The full listing, copied exactly and free of pictures, is the expected reply.

.....

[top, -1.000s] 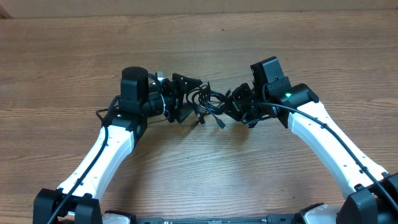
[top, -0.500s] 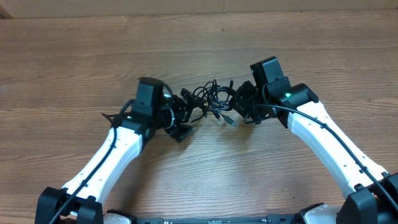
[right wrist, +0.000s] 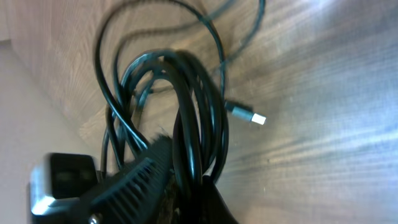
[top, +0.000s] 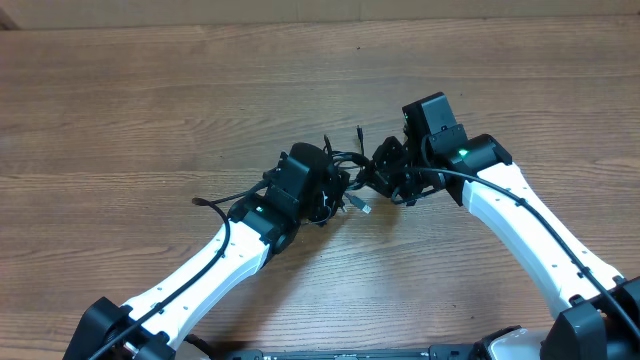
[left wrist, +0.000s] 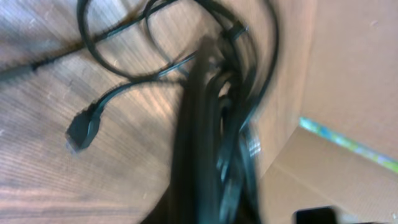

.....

◆ SOLUTION TO THE EXERCISE
[top, -1.000s] 
[top, -0.500s] 
[right wrist, +0.000s] 
[top, +0.000s] 
[left wrist, +0.000s] 

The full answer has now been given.